# How to complete this task
Transcribe the records below exactly, from their first line through the line containing "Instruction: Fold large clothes". Omit every line after it.

# Data for review
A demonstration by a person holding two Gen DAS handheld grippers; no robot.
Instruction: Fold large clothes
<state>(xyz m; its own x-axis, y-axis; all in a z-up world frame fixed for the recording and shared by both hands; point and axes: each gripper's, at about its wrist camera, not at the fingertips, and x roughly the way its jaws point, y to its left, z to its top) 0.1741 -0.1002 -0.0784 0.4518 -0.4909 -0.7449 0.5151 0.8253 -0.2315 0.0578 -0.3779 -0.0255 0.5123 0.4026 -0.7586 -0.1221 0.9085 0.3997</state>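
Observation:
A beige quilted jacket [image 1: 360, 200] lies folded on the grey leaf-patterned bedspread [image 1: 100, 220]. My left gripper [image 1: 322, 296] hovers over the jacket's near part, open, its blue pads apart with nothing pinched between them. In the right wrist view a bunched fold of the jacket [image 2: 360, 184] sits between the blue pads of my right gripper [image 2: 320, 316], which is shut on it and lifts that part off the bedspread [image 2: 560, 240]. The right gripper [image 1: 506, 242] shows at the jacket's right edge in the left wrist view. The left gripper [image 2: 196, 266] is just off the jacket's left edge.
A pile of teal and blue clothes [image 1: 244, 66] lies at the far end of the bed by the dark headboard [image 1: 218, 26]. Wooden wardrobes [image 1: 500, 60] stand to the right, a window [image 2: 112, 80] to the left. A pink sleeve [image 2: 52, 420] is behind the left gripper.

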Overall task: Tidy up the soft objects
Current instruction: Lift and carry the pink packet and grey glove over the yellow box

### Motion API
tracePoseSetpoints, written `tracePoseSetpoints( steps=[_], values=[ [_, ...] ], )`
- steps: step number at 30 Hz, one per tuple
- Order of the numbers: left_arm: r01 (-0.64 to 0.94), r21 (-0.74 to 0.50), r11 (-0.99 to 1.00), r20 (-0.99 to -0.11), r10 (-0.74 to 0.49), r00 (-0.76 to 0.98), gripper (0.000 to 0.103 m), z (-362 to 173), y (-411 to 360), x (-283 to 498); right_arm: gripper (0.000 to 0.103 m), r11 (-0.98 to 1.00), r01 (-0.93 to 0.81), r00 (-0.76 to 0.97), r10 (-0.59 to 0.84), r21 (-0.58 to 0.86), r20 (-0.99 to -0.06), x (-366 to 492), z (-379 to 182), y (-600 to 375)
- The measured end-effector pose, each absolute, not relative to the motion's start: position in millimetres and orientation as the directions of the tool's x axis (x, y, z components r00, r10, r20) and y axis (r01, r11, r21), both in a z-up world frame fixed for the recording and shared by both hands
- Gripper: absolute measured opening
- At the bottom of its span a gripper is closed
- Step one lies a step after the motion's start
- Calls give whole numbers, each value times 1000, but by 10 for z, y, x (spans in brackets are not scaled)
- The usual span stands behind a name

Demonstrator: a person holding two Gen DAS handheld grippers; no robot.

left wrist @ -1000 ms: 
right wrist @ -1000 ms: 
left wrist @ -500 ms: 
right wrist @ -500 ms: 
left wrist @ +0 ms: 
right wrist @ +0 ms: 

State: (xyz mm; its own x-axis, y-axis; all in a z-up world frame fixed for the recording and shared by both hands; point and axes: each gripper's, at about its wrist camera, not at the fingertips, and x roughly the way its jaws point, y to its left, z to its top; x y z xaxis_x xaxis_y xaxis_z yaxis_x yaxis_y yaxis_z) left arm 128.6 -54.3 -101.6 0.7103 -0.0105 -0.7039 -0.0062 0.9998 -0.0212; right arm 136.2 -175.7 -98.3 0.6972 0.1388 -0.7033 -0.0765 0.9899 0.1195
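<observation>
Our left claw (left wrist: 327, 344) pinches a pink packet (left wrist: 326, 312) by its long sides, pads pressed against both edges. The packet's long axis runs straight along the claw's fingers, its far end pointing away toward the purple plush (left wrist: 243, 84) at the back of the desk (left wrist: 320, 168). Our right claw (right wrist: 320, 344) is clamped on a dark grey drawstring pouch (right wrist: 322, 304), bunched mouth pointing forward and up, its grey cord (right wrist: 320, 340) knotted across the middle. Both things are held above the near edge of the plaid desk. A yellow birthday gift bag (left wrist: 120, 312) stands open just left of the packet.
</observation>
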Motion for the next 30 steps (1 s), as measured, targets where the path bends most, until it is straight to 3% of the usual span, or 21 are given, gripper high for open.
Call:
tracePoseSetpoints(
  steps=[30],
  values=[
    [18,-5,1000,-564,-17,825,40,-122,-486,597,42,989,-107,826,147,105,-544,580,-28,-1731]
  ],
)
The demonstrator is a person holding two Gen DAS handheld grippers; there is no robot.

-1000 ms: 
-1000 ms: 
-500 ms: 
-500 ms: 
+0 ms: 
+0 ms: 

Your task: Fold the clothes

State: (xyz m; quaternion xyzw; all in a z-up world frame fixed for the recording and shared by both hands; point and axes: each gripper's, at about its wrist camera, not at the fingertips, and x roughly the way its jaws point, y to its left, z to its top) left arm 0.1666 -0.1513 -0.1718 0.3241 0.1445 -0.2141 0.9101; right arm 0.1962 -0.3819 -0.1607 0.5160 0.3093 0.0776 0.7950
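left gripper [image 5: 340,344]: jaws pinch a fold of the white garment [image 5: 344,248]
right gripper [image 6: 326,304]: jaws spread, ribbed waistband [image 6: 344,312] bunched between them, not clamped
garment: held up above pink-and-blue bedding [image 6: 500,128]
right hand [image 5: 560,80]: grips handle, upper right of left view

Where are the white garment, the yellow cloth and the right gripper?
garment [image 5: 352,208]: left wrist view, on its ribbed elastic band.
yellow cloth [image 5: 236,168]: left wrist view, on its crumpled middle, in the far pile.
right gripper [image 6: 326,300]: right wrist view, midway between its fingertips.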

# Answer section
A demonstration by a person holding two Gen DAS handheld grippers; no robot.
Instruction: Fold large clothes

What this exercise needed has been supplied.